Member of the Colorado House of Representatives
- In office 1995–2001

Personal details
- Born: Benjamin King Clarke II April 23, 1928 Columbus, Ohio, U.S.
- Died: August 6, 2026 (aged 98) Denver, Colorado, U.S.
- Party: Democratic
- Spouse: Mavis Hooper
- Alma mater: University of Colorado School of Medicine

= Ben Clarke (politician) =

American politician (1928–2026)

Benjamin King Clarke II (April 23, 1928 – August 6, 2026) was an American politician. A member of the Democratic Party, he served in the Colorado House of Representatives from 1995 to 2001.
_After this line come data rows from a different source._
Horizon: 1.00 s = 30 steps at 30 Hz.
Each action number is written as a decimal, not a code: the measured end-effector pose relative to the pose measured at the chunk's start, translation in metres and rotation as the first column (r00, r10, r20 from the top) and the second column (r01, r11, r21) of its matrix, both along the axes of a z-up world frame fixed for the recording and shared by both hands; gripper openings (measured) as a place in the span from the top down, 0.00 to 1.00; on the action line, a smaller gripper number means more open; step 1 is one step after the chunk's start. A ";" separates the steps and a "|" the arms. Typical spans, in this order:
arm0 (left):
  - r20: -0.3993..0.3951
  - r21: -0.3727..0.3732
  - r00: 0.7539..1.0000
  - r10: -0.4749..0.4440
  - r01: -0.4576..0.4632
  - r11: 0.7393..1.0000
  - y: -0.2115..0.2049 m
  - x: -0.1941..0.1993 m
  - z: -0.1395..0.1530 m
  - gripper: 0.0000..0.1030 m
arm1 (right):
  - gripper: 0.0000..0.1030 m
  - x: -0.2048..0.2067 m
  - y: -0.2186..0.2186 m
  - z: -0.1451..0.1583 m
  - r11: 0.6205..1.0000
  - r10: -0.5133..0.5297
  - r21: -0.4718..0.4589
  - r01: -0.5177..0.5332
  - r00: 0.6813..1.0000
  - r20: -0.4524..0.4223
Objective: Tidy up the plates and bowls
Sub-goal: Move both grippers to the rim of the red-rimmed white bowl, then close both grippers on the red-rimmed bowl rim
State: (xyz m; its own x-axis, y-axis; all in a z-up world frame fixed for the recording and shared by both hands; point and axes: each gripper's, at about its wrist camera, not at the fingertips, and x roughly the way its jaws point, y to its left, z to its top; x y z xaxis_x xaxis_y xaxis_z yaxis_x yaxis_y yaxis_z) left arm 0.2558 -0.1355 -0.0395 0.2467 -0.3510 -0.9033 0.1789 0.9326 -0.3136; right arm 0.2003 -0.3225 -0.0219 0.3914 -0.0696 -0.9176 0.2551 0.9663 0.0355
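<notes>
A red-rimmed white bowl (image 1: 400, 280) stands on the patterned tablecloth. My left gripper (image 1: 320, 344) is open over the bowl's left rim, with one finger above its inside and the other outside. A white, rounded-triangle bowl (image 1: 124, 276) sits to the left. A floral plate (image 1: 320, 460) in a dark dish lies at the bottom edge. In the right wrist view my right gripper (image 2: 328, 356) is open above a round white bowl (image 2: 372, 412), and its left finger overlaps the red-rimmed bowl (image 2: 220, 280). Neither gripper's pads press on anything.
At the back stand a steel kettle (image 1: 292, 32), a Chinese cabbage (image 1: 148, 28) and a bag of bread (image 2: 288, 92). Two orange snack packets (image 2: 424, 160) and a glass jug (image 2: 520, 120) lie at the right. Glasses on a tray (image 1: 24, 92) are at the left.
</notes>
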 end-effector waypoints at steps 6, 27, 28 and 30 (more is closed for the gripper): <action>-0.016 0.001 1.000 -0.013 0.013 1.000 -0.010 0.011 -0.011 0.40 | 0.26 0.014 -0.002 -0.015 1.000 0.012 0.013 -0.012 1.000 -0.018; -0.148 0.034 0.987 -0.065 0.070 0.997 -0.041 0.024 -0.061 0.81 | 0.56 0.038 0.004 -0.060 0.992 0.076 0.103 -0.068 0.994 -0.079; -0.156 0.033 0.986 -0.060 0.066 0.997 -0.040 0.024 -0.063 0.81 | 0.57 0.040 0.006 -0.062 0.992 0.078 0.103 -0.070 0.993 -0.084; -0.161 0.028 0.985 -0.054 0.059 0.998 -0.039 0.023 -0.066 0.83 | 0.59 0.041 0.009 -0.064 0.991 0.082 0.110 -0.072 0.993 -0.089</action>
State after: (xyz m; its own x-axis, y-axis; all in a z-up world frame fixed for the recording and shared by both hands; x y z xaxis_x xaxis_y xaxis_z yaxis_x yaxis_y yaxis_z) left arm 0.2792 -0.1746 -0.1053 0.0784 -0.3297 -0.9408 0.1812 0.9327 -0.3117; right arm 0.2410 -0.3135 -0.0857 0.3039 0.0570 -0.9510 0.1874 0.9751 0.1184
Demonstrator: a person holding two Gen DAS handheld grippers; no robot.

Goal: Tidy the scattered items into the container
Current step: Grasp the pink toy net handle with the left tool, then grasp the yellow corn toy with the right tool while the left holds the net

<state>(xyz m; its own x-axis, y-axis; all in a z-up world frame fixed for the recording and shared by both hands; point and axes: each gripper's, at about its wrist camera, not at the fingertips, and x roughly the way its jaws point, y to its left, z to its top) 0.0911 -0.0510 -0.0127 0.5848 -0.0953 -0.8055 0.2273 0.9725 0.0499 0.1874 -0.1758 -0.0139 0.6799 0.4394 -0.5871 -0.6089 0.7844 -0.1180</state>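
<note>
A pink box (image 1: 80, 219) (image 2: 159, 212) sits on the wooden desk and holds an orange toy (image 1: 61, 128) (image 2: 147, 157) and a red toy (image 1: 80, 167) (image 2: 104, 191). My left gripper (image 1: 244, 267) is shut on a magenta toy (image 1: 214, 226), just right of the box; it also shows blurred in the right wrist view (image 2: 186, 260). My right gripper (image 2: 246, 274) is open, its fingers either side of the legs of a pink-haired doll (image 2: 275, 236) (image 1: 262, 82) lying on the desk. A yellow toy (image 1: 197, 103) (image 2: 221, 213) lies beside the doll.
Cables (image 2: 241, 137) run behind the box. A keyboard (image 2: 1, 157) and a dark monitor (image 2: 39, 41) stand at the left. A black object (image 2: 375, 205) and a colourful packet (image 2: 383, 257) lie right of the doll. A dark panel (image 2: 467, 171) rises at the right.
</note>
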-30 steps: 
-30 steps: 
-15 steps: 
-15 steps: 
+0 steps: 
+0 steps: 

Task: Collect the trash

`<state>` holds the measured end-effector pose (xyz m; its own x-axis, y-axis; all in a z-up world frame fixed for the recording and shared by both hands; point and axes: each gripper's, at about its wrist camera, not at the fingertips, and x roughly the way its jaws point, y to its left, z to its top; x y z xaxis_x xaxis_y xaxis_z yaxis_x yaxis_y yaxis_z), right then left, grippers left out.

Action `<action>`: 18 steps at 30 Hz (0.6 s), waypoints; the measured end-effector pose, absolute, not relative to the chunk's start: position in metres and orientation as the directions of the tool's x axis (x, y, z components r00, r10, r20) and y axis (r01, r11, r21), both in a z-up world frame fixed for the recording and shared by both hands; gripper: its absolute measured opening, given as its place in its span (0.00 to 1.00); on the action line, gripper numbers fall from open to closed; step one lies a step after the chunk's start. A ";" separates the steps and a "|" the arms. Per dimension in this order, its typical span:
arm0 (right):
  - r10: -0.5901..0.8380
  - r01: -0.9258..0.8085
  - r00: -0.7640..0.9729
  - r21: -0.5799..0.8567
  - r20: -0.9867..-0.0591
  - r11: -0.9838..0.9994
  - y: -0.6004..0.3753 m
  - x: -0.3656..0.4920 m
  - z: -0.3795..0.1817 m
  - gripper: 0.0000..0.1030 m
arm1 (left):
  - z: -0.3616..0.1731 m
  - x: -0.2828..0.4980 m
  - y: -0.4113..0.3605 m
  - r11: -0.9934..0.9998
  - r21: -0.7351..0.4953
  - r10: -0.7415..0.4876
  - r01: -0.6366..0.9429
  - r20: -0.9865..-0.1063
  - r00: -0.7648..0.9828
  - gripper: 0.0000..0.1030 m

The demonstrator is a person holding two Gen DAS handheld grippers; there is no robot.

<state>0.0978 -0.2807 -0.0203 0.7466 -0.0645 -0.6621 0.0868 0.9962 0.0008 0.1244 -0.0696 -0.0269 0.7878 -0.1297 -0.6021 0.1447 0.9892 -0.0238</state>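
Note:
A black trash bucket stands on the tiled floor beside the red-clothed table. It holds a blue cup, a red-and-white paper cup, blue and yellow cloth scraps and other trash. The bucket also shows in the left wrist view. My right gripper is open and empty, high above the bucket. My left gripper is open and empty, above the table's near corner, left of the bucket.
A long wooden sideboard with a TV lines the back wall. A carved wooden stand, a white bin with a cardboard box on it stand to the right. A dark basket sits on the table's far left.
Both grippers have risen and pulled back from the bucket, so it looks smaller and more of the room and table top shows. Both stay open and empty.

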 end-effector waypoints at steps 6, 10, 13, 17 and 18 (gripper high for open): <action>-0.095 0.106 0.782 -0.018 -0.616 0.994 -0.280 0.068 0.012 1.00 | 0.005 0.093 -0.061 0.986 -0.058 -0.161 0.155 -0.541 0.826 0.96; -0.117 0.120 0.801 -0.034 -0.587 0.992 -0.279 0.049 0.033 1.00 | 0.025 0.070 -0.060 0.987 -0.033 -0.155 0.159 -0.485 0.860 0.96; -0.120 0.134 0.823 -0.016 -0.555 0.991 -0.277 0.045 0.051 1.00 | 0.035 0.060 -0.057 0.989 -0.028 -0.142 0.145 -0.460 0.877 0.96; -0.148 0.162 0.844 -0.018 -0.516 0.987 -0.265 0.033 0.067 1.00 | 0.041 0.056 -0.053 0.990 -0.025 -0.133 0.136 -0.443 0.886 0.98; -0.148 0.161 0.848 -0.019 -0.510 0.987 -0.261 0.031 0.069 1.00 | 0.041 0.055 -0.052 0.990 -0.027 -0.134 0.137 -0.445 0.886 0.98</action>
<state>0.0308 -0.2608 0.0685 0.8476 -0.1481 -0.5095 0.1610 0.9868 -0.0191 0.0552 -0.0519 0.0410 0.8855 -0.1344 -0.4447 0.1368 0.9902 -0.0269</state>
== Early life and career ==
Clarke was born in Columbus, Ohio on April 23, 1928. At an early age, he moved to Denver Colorado. He attended and graduated from East High School. After graduating, he served in the United States Army, which after his discharge, he attended the University of Colorado School of Medicine, earning his medical degree. He completed his residency in anesthesiology in Minneapolis, Minnesota.

He served in the Colorado House of Representatives from 1995 to 2001.

== Personal life and death ==
Clarke was married to Mavis Hooper. Their marriage lasted until Clarke's death in 2026.

Clarke died in Denver, Colorado on August 6, 2026, at the age of 98.